§ **Problem statement**: Only the lines holding "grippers" are wanted; find them in the listing and return each one.

START Dataset section

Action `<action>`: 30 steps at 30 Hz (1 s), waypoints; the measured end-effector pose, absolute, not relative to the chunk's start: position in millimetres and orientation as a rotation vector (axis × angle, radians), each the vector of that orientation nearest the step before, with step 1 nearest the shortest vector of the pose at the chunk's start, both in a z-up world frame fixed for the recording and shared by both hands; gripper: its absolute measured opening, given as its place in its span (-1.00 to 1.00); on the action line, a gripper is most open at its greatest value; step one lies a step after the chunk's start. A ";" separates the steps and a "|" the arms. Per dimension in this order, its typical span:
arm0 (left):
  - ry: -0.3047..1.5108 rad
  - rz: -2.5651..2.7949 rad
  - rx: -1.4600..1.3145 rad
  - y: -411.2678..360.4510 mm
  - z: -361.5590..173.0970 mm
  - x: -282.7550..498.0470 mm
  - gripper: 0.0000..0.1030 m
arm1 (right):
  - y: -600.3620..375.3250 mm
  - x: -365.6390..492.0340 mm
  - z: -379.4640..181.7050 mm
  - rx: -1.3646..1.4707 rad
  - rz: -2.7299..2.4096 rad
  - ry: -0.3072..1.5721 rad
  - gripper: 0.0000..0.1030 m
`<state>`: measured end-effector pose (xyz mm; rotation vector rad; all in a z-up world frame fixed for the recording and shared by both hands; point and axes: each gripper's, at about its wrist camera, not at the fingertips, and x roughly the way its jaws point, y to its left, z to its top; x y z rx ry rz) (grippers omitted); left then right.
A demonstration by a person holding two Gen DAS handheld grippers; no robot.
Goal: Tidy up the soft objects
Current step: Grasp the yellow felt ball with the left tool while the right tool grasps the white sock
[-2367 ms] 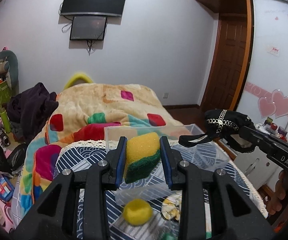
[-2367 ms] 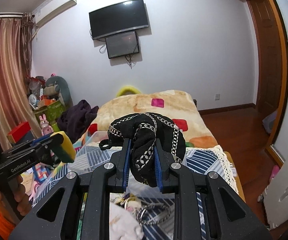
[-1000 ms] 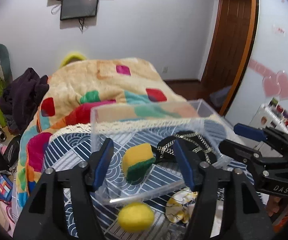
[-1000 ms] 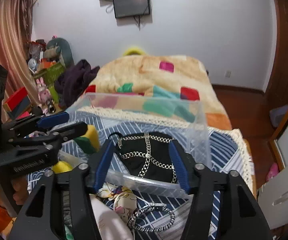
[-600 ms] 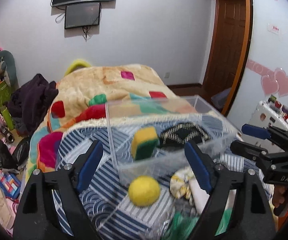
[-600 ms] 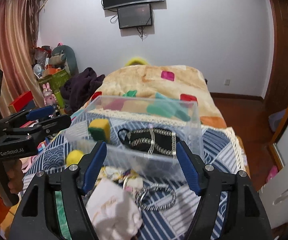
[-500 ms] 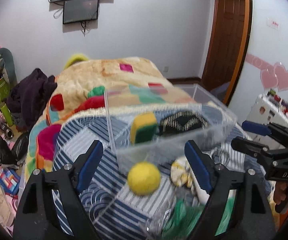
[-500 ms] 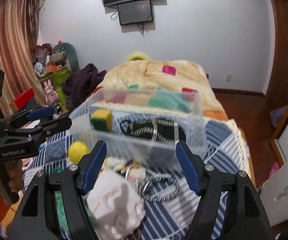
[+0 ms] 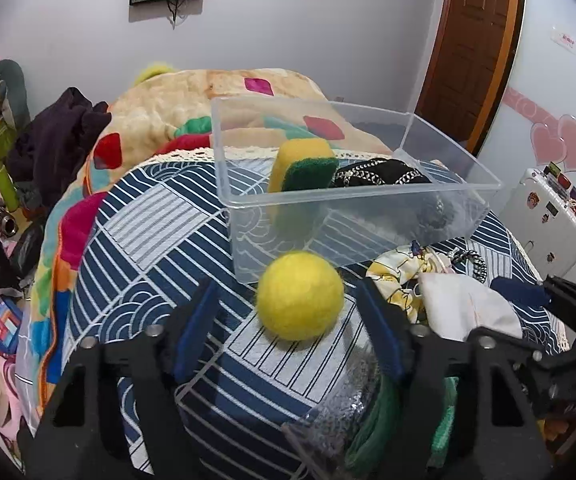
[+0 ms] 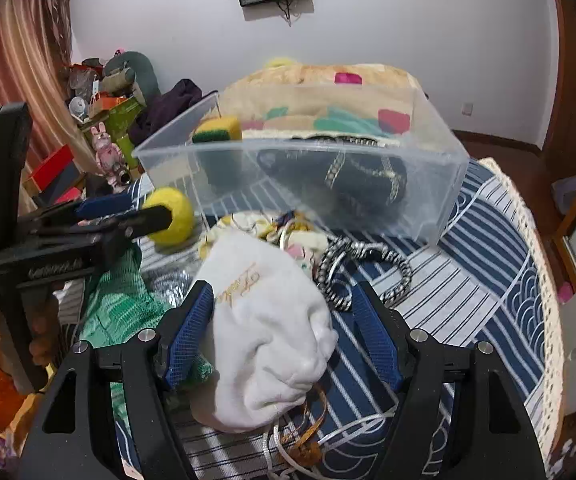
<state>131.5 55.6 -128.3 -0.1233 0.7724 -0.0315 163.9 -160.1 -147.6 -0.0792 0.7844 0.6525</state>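
Changing: yellow-green sponge point(image 9: 302, 166) and black chain-trimmed pouch point(image 9: 376, 172) were released into clear plastic bin point(image 9: 454, 186).
Left claw point(image 9: 288, 330): spread around yellow felt ball point(image 9: 300, 295).
Right claw point(image 10: 282, 328): spread around white drawstring pouch point(image 10: 266, 332), bin at 12 o'clock.

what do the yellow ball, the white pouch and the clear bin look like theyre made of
Yellow ball: looks like felted wool or similar fibre; matte, fuzzy surface. White pouch: soft plush or velvety fabric, going by its rumpled folds and gold script. Clear bin: thin, rigid transparent plastic, slightly glossy; the sponge and the black item show through its walls.
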 end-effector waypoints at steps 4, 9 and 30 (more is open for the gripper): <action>0.784 -0.039 -0.116 49.8 -133.5 132.1 -0.08 | -161.6 161.5 -152.7 -0.079 0.668 0.800 0.31; 0.766 -0.039 -0.096 43.0 -132.6 124.4 -0.17 | -165.8 158.2 -155.0 -0.056 0.693 0.797 -0.01; 0.598 -0.049 -0.090 46.1 -71.3 91.3 -0.18 | -186.6 142.1 -109.5 -0.007 0.662 0.607 -0.69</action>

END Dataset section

§ **Task response**:
`<state>`: measured end-effector pose (xyz mm; rotation vector rad; all in a z-up world frame fixed for the recording and shared by both hands; point and axes: each gripper's, at about its wrist camera, not at the fingertips, and x roughly the way its jaws point, y to its left, z to its top; x y z rx ry rz) (grippers omitted); left then right.
A demonstration by a person holding two Gen DAS handheld grippers; no robot.

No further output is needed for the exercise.